LM: Tauron MKS zaczął od wygrania seta
Tauron MKS Dąbrowa Górnicza przegrał z Eczacibasi Stambuł 1:3 (25:20, 22:25, 16:25, 21:25) w meczu pierwszej kolejki Ligi Mistrzyń.
Początek inauguracyjnego spotkania Ligi Mistrzyń rozpoczął się pomyślnie dla siatkarek Tauronu MKS – najpierw Dirickx poczęstowała rywalki sprytną kiwką, a następnie Zaroślińska została bohaterką dwóch dynamicznych ataków. Kiedy Tokarska popisała się szczelnym blokiem, trener tureckiej ekipy nie czekał dłużej i poprosił o czas dla swojego zespołu – 6:2. Po skutecznym obiciu bloku przez Skowrońską dąbrowskie siatkarki z uśmiechem na ustach schodziły na pierwszą przerwę techniczną przy wysokim prowadzeniu 8:3. Gra Tauronu MKS prezentowała się wyśmienicie, gospodyniom wychodziło praktycznie wszystko. Wkrótce po punktowej zagrywce Skowrońskiej oraz ataku Nuszel trener Eczacibasi VitrA po raz drugi zwołał do siebie swoje podopieczne – 12:5. Mimo świetnej gry dąbrowskiego teamu turecki zespół nie zamierzał tak łatwo odpuścić. Turczynki szybko i sprawnie odrobiły kilka punktów z rzędu i szkoleniowiec Waldemar Kawka postanowił interweniować – 13:9. Słowa trenera podziałały motywująco, bowiem Tauron MKS ponownie zaczął budować swoją przewagę. Na drugiej przerwie technicznej dąbrowianki cieszyły się z czteropunktowej przewagi – 16:12. W decydującym momencie seta obyło się bez większych niespodzianek – gospodynie obracały każdą akcję w punkt, natomiast rywalki zaczęły popełniać proste błędy i to właśnie po autowej zagrywce gości Tauron MKS był w posiadaniu pierwszej piłki setowej – 24:18. Bohaterką ostatniej akcji okazała się Zaroślińska, która popisowa zakończyła partię atakiem z lewego skrzydła.

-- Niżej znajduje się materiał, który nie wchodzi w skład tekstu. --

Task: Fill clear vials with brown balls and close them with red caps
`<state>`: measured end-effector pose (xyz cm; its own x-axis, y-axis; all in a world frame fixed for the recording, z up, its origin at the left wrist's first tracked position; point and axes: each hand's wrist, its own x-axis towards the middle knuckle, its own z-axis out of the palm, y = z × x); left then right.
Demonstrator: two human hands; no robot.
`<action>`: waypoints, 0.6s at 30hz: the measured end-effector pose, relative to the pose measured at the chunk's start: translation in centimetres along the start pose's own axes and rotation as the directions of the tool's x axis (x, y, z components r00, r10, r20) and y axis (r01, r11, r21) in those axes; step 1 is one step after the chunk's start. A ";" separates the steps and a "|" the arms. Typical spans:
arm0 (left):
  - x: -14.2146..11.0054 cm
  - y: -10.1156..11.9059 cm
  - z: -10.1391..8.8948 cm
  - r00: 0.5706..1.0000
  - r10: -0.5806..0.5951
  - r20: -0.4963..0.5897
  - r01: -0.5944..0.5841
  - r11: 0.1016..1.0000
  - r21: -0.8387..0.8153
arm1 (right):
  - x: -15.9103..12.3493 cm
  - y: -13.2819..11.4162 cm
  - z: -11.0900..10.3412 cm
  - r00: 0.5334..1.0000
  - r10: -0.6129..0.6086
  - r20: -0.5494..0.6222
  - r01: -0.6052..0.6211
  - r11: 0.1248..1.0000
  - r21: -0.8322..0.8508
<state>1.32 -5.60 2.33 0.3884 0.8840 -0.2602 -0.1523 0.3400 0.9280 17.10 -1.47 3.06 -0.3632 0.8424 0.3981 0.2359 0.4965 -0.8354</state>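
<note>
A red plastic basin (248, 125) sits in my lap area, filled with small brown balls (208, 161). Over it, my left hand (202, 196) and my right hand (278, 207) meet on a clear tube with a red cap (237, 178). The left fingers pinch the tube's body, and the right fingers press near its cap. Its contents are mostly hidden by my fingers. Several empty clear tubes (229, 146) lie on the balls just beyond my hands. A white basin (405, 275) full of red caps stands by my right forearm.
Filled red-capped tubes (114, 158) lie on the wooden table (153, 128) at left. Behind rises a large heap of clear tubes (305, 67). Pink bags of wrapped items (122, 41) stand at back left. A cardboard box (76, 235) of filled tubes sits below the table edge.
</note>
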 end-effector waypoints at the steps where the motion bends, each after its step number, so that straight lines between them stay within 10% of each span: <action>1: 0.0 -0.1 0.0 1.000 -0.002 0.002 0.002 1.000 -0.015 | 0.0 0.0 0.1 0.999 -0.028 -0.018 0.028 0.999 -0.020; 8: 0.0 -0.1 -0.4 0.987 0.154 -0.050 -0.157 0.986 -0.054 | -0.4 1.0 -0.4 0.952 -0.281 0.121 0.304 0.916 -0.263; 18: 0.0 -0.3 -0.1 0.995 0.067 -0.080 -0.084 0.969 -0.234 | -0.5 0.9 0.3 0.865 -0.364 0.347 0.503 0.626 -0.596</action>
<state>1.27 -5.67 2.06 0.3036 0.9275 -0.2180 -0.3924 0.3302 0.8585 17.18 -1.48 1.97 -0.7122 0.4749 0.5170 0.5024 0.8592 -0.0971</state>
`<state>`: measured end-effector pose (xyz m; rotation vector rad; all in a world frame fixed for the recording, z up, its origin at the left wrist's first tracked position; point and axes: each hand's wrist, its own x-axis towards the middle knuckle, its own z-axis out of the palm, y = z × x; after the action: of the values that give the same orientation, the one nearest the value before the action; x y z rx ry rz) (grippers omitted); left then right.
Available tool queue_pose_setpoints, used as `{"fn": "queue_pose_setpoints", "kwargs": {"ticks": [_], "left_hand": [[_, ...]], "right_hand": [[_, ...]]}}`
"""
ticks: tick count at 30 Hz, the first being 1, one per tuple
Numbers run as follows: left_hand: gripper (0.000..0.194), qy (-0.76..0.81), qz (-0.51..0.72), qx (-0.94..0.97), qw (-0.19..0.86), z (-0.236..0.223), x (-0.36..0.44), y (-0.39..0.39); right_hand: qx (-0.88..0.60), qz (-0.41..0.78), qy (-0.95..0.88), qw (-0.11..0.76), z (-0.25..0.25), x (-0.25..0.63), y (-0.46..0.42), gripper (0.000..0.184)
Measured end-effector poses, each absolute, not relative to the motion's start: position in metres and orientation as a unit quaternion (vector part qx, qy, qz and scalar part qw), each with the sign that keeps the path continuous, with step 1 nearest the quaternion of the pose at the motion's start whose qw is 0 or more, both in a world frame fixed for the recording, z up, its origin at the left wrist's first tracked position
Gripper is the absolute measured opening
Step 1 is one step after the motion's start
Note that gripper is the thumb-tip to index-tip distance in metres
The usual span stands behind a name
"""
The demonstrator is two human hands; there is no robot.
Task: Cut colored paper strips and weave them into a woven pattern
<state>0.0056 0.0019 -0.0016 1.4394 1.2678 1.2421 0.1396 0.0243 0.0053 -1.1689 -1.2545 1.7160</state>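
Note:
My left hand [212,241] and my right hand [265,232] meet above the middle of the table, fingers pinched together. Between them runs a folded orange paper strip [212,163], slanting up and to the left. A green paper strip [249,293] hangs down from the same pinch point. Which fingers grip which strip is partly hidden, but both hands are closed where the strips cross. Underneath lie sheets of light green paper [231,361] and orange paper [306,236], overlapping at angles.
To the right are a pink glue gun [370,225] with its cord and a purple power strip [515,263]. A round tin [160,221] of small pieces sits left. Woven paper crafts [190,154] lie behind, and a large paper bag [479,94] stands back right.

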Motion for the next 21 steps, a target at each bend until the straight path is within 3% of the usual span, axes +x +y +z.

W drugim secie turecki zespół nadal nie radził sobie z wyśmienitą grą Tauronu MKS. Dąbrowianki od pierwszych piłek chwyciły wiatr w żagle i po asie serwisowym Plchotovej trener Eczacibasi poprosił o czas – 6:2. Zabieg ten okazał się skuteczny, bowiem po powrocie na boisko przyjezdne prezentowały zupełnie inny poziom gry. Turczynki szybko odrobiły straty i doprowadziły do remisu po 7, jednak na pierwszej przerwie technicznej nieznacznie prowadziły gospodynie, a wszystko za sprawą mocnego ataku Skowrońskiej. Niestety, przyjezdne obudziły się z letargu i rozpoczął się okres dominacji zespołu ze Stambułu. Dąbrowianki znalazły się w trudnej położeniu i przy stanie 9:14 o czas poprosił trener Kawka. Po chwili Turczynki szybko ustrzeliły dwa punkty z rzędu i nastąpiła druga przerwa techniczna. Wkrótce Tauron MKS powoli ruszył się z miejsca, a wszystko za sprawą ataku Szczurek oraz błędnej akcji przyjezdnych, jednak sytuacja gospodyń nie wyglądała różowo – 11:18. W ciężkich chwilach Skowrońska okazywała się niezawodna i na wszelki wypadek interweniował szkoleniowiec Eczacibasi. I słusznie, bowiem Tauron MKS nie zamierzał tak łatwo oddać seta rywalkom i od tego momentu rozpoczęła się ostra, wyrównana rywalizacja – 18:21. Końcówka partii była niezwykle gorąca i po udanej kiwce Dirickx Tauron MKS wrócił z dalekiej podróży – 22:22. Niestety, pomimo walki ten set padł łupem Eczacibasi – 22:25.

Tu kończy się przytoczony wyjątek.